W najbliższy styczniowy weekend czeka nas powiew wiosny. Termometry na południu kraju pokażą nawet 12 stopni Celsjusza. Możemy liczyć też na więcej słońca.

Dziś w całym kraju jest pochmurno, lokalnie pada śnieg i deszcz ze śniegiem. Wieczorem na południowym wschodzie zaczną obowiązywać ostrzeżenia pierwszego stopnia przed marznącymi opadami. Z kolei głównie na zachodzie Polski zaczną się tworzyć mgły, które będą ograniczać widoczność poniżej 200 m.

Najchłodniej - około minus 1 st. C - jest na Pomorzu. Temperatura na przeważającym obszarze kraju wynosi średnio 2 st. powyżej zera.
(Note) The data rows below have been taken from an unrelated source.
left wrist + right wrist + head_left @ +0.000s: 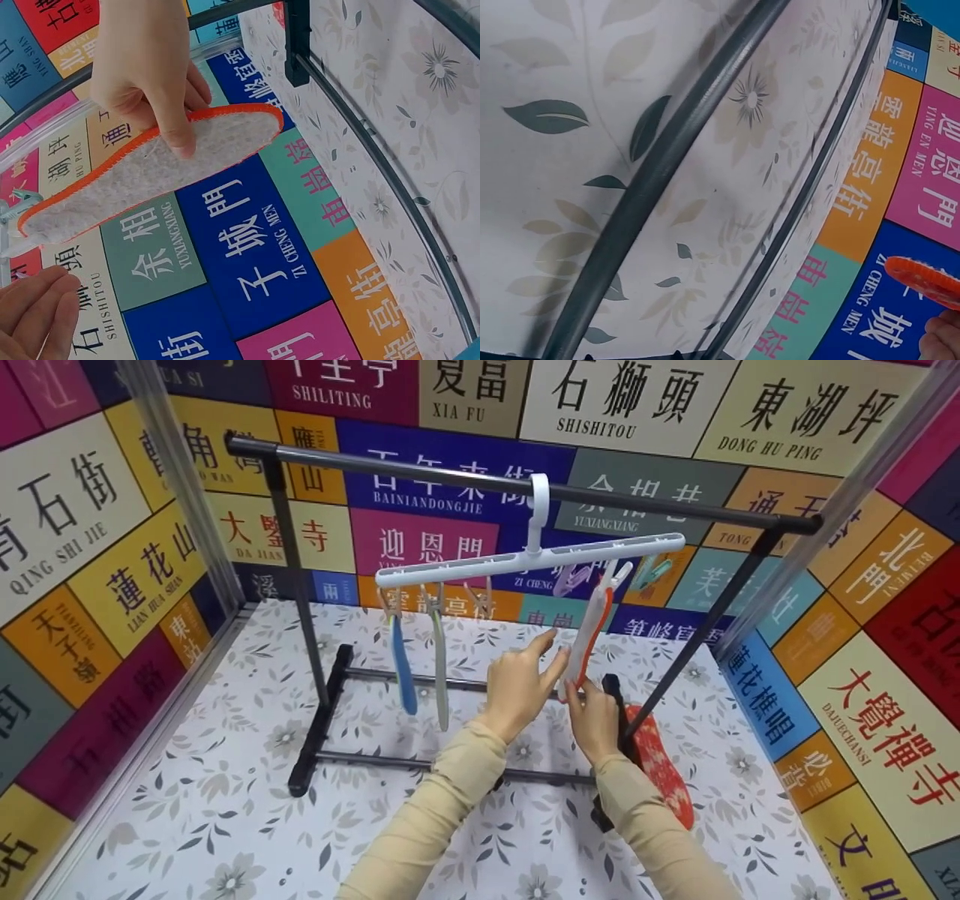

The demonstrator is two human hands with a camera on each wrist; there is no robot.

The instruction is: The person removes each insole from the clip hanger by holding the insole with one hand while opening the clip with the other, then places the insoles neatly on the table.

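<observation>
A white fuzzy insole (591, 634) with an orange edge hangs from a clip (619, 574) near the right end of the white hanger (480, 566). My right hand (598, 721) pinches its lower part, the thumb lying on the fuzzy face in the left wrist view. In the right wrist view only fingertips (941, 339) and the orange end of the insole (924, 280) show. My left hand (521, 688) is raised just left of the insole, fingers extended and holding nothing. In the left wrist view that hand (37, 319) appears at the lower left, apart from the insole.
The hanger hooks over the top bar (420, 474) of a black rack. A blue insole (403, 667) and a greyish one (440, 671) hang on its left half. More clips (651, 573) dangle from it. A red patterned insole (661, 769) lies by the rack's right foot.
</observation>
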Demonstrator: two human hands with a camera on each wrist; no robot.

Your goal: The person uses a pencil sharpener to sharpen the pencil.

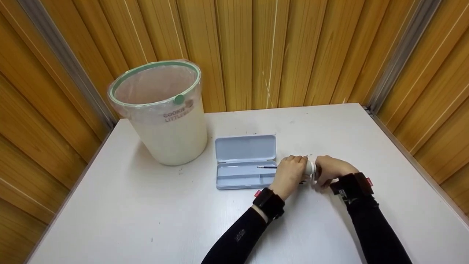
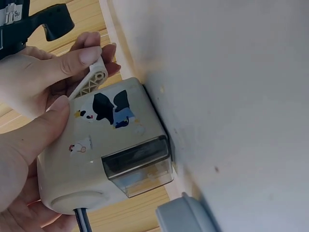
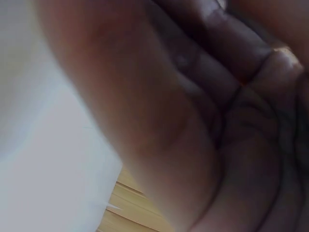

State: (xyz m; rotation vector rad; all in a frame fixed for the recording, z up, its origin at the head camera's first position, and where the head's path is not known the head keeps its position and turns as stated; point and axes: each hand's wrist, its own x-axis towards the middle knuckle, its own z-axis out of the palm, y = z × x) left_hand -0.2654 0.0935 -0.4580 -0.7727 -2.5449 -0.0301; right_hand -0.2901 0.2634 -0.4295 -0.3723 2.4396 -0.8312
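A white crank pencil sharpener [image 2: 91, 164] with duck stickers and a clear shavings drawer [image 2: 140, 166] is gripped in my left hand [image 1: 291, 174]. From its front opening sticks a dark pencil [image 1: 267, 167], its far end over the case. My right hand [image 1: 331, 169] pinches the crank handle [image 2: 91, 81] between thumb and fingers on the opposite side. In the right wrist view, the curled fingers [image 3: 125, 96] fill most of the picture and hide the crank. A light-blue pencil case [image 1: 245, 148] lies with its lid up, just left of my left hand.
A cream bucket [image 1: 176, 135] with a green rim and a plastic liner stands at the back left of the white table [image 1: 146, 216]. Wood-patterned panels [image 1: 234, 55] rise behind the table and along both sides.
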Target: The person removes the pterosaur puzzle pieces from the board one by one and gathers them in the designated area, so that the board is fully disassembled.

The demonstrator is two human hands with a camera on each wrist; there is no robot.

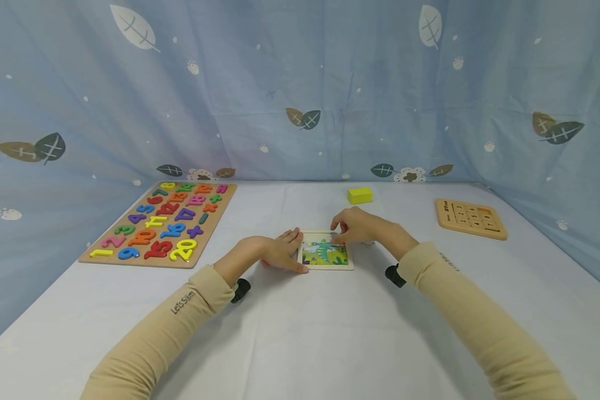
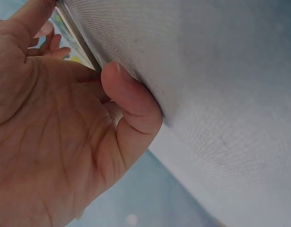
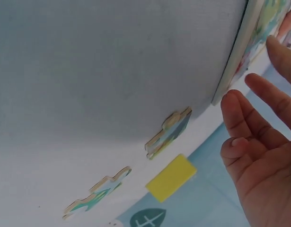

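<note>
A small framed jigsaw puzzle (image 1: 325, 253) with a green dinosaur picture lies flat on the white table. My left hand (image 1: 280, 251) rests along its left edge, fingers extended and thumb by the near corner. Over the top right part of the puzzle is my right hand (image 1: 362, 226), fingers loosely bent. In the right wrist view nothing shows between the right fingers (image 3: 259, 90), which are close to the frame's edge. Two loose jigsaw pieces, one nearer (image 3: 169, 132) and one farther (image 3: 98, 191), lie beside the puzzle. Something red peeks from under my left hand.
A yellow block (image 1: 360, 195) stands behind the puzzle. At the left lies a wooden board of colourful numbers (image 1: 145, 233); at the right, a wooden number tray (image 1: 447, 219). A blue leaf-patterned curtain (image 1: 260, 72) hangs behind the table.
</note>
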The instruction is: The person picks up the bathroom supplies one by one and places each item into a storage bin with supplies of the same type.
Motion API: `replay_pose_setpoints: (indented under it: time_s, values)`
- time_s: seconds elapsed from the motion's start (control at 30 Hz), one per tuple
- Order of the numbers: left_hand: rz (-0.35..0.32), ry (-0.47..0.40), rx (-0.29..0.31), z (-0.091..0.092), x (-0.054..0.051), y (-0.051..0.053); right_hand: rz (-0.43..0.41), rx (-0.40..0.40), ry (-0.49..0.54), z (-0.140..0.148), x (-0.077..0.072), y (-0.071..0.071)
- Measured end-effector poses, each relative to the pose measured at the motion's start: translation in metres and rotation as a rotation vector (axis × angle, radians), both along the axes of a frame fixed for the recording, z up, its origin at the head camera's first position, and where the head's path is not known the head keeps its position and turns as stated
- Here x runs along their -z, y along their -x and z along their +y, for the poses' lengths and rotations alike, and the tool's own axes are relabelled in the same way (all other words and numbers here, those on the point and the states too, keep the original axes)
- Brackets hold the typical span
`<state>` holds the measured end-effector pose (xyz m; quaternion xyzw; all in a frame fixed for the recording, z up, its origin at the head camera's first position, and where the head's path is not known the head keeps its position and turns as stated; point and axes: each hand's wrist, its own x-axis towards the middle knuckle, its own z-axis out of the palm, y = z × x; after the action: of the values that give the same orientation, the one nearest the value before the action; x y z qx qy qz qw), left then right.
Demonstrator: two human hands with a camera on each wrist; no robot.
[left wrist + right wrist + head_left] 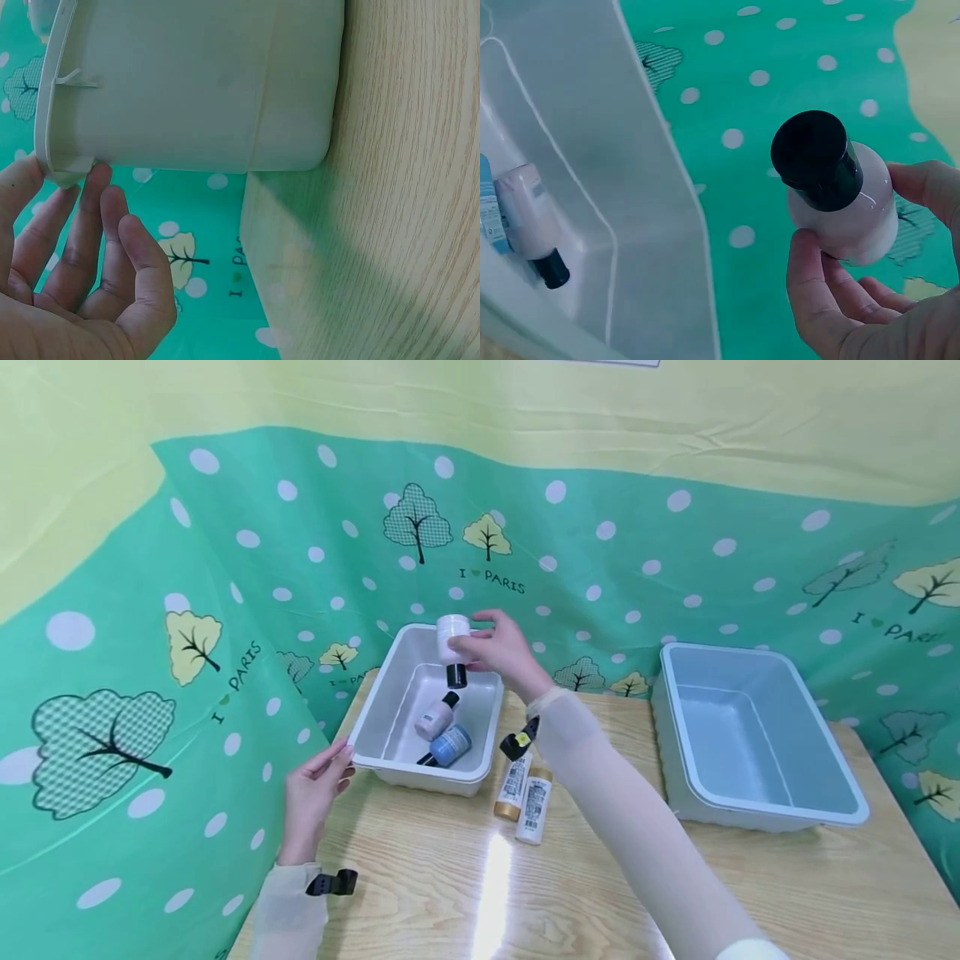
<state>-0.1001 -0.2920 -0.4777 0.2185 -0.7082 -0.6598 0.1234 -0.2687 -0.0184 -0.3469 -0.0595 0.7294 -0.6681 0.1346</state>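
My right hand [512, 653] holds a pale bottle [452, 631] with a black cap, cap pointing down, over a light-grey plastic bin [427, 781]. In the right wrist view, thumb and fingers grip the sides of its body, and the black cap faces the camera. Two more black-capped bottles lie in the bin: a pinkish one [432, 720] and a blue one [451, 745]. At the bin's near-left corner, my left hand [309, 797] pinches the rim, thumb on one side and fingertips under the lip, as the left wrist view shows.
Beside the bin, two white bottles lie on the wooden table [420, 877]; one [513, 783] has a gold cap at its near end, the other [533, 810] lies to its right. A second, bluish-grey bin [765, 814] stands at the right. Patterned green cloth [600, 560] hangs behind and left.
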Motion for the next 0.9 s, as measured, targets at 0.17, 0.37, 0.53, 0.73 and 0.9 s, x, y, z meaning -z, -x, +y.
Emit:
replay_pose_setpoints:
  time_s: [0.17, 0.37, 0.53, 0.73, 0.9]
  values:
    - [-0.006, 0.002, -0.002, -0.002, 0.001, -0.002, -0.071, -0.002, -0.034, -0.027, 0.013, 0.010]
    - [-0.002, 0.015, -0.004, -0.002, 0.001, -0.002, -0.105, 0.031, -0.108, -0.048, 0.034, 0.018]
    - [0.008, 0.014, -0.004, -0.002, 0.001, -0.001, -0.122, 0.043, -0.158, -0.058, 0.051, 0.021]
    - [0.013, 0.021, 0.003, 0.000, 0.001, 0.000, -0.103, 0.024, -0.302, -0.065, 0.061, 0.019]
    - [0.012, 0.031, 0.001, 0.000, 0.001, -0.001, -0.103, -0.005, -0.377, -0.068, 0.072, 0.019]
Najcieplej jest na południowym wschodzie, gdzie termometry pokazują około 6 st. C.

W środę w godzinach porannych mgły zaczną zanikać, a widzialność będzie ograniczona do 2,5 m. Prognozowane są słabe opady deszczu i deszczu ze śniegiem.

Do weekendu będzie raczej pochmurno - większe przejaśnienia są możliwe jutro na zachodzie Polski, a w czwartek na południu i w centrum. Będzie robić się coraz cieplej - temperatura będzie wynosić średnio 5-6 stopni Celsjusza.

Ale prawdziwy powiew wiosny w środku zimy odczujemy w sobotę i w niedzielę. Ciepło będzie zwłaszcza na południu kraju - tam temperatura może sięgać około 10-12 st. Celsjusza. Możemy też spodziewać się większych przejaśnień - zwłaszcza na wschodzie Polski. 

Według prognoz ta cieplejsza aura potrwa co najmniej do środy.